■ Task ■
Nothing but the lines from the one containing "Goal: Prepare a" through the one containing "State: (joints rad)", both included, should be given again, each exactly as written below.

■ Record excerpts ■

=== Section Start ===

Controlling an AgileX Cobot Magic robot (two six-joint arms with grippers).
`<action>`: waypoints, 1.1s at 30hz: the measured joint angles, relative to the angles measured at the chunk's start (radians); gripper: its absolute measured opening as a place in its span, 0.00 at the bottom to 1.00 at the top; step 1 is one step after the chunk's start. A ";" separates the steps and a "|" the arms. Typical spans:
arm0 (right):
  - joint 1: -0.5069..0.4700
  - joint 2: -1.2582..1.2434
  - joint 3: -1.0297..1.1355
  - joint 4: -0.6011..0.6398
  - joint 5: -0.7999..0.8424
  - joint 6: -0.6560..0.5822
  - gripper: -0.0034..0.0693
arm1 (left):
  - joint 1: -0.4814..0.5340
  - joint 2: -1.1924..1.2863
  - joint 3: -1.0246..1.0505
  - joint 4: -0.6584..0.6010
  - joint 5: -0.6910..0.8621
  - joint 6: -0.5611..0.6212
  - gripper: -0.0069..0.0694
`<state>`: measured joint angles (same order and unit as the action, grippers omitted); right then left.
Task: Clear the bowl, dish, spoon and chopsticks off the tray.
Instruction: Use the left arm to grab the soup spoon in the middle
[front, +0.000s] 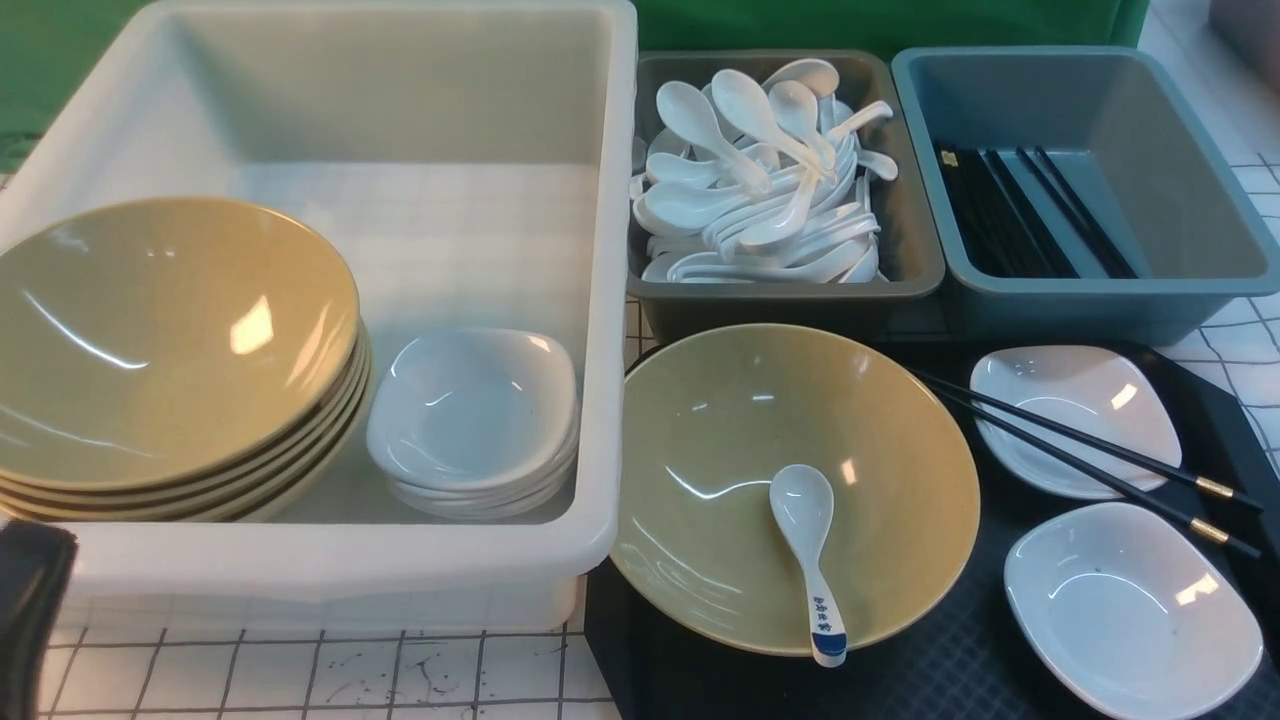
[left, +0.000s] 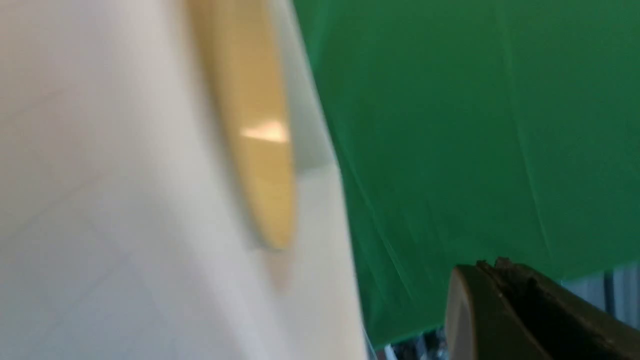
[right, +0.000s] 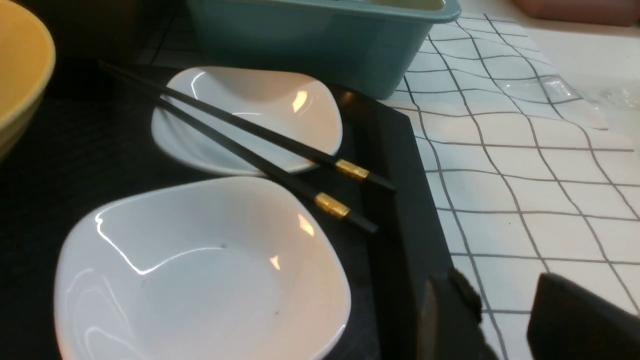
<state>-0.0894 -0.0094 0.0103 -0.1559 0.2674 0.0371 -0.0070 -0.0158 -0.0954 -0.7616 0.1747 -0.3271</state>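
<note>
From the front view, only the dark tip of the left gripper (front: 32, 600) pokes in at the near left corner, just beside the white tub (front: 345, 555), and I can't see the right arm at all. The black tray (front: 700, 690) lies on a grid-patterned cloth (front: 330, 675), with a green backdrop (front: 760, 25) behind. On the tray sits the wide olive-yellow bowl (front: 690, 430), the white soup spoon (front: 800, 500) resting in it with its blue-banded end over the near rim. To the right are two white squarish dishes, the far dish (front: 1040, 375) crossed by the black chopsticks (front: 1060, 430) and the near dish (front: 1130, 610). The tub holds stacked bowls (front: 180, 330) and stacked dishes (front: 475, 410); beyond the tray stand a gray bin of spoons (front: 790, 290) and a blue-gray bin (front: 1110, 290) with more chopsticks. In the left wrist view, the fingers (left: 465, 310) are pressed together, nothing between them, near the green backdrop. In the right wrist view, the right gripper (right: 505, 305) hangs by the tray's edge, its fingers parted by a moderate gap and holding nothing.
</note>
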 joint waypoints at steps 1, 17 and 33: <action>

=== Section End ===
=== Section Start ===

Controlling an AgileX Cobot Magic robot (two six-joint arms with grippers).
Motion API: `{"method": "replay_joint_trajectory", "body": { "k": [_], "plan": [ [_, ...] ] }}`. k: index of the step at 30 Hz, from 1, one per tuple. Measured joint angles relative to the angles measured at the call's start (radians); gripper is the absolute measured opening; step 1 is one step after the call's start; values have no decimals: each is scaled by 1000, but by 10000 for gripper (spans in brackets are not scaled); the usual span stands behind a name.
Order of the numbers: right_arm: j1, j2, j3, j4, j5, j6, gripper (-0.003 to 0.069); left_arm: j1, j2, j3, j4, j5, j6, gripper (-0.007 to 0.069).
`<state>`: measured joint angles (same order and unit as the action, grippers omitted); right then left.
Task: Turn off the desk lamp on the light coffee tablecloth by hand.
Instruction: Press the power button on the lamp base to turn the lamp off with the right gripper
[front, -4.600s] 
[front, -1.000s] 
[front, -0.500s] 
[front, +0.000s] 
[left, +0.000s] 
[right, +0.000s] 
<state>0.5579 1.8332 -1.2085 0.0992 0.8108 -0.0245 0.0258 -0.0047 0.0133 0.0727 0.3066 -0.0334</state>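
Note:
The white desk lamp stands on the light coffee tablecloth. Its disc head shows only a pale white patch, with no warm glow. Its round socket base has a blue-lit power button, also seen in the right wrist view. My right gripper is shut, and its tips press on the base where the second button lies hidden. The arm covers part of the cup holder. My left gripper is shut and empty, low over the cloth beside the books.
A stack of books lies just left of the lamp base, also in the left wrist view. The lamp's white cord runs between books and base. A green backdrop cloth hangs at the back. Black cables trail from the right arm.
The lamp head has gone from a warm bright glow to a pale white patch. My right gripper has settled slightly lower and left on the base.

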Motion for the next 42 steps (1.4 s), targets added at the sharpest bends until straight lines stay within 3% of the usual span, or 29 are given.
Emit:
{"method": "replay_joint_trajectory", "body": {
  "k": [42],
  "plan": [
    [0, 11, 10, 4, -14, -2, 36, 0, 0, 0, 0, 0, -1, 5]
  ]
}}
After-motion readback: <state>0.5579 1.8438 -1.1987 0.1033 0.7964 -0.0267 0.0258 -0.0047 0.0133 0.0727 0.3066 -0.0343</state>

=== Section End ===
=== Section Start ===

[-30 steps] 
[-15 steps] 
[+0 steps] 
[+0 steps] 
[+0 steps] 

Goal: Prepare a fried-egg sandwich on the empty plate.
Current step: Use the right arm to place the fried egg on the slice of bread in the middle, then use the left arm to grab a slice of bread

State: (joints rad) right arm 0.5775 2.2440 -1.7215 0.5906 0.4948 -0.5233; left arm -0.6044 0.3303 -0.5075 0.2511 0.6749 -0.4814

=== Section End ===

■ Your solution ■
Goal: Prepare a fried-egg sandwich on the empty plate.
Current step: Use the right arm to place the fried egg on the slice of bread in the middle, then use the left arm to grab a slice of bread

State: (joints rad) right arm 0.5775 2.2440 -1.7215 0.5906 0.4948 -0.5233; left arm -0.6044 0.3303 -0.5075 0.2511 0.6749 -0.4814

No more output will be produced.